* EXERCISE DESCRIPTION: Return only the lines of the data below from the line with "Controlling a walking" up to and including the line with "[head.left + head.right", exactly as written, with the pictures omitted.

* DATA SECTION:

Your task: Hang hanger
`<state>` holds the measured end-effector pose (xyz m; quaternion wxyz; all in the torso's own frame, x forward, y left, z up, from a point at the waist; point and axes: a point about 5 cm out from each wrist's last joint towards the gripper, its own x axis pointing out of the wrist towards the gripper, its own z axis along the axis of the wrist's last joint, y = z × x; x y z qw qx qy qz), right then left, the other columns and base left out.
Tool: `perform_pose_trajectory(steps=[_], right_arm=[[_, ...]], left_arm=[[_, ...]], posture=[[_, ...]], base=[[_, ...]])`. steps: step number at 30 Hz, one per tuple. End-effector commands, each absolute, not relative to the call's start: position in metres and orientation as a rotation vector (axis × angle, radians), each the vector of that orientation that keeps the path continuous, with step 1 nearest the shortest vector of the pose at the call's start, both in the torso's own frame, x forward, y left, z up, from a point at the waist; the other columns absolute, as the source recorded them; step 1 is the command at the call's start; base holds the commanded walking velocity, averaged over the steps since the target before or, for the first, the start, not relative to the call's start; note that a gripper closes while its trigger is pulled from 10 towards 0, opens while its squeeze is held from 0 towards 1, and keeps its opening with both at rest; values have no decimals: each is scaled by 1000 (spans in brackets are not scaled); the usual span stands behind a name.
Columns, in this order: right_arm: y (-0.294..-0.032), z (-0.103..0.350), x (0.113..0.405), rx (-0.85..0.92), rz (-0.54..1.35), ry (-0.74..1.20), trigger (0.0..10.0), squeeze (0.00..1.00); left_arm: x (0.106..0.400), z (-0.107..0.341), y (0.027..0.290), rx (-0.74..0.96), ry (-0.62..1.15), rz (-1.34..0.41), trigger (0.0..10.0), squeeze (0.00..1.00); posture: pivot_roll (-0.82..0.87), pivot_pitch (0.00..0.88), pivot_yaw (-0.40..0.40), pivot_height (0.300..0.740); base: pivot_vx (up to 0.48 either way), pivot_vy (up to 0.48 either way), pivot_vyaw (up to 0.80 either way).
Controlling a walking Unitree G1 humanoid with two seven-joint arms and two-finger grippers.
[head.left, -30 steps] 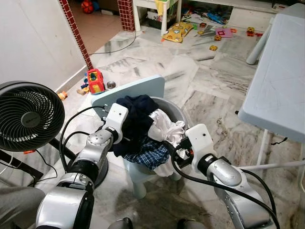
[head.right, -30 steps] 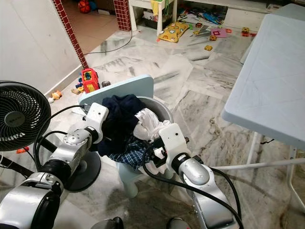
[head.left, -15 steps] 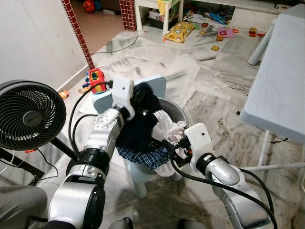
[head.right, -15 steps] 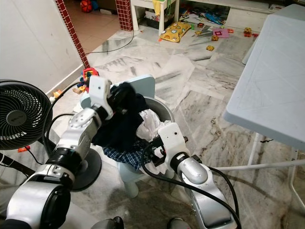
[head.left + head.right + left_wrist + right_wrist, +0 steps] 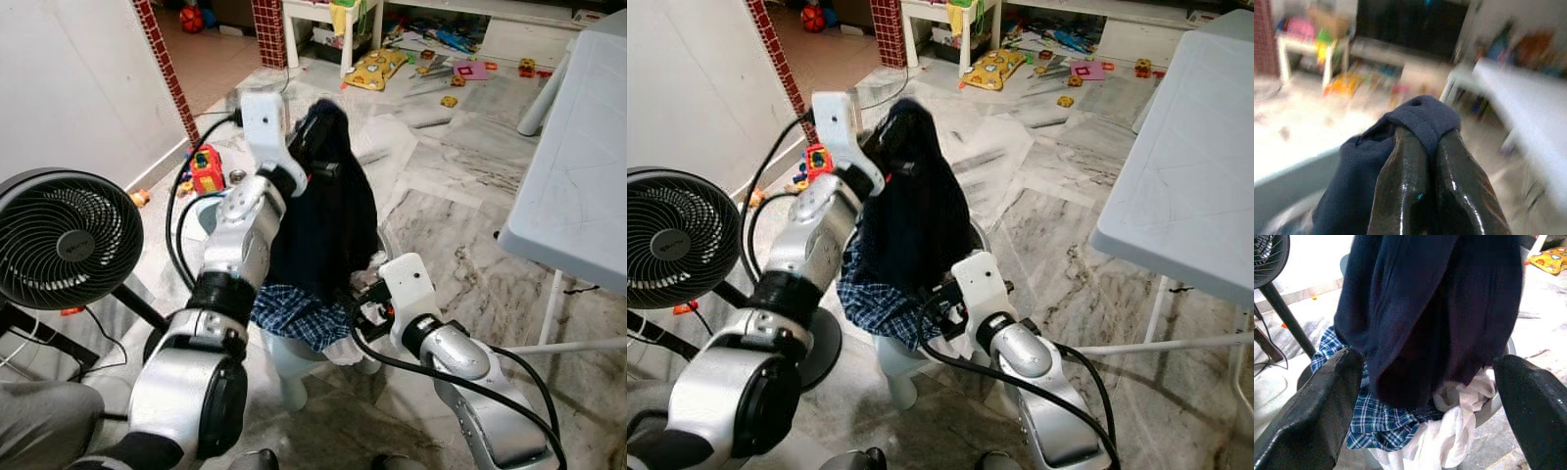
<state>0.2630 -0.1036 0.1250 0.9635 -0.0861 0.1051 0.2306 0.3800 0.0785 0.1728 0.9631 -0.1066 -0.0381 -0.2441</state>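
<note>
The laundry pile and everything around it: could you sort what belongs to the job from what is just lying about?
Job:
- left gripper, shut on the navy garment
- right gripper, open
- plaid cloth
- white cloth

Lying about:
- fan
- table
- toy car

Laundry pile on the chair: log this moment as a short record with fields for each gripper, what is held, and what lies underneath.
left gripper: raised above the chair, shut on the navy garment
navy garment: hangs down from the grip, lower edge reaching the pile
right gripper: open, low beside the pile, holding nothing
pile: plaid cloth and white cloth in the grey basin
nearby: black fan, white table
</note>
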Motion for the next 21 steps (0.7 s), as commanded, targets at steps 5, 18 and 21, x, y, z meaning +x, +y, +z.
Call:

* RESULT FOR THIS TASK:
Controlling a walking Unitree G1 humanoid with two seven-joint arms and two-finger grippers.
[head.left, -30 steps] 
[head.right, -30 steps] 
[head.left, -15 steps] 
[head.right, -15 steps] 
[head.left + head.right + left_wrist + right_wrist, +0 steps] 

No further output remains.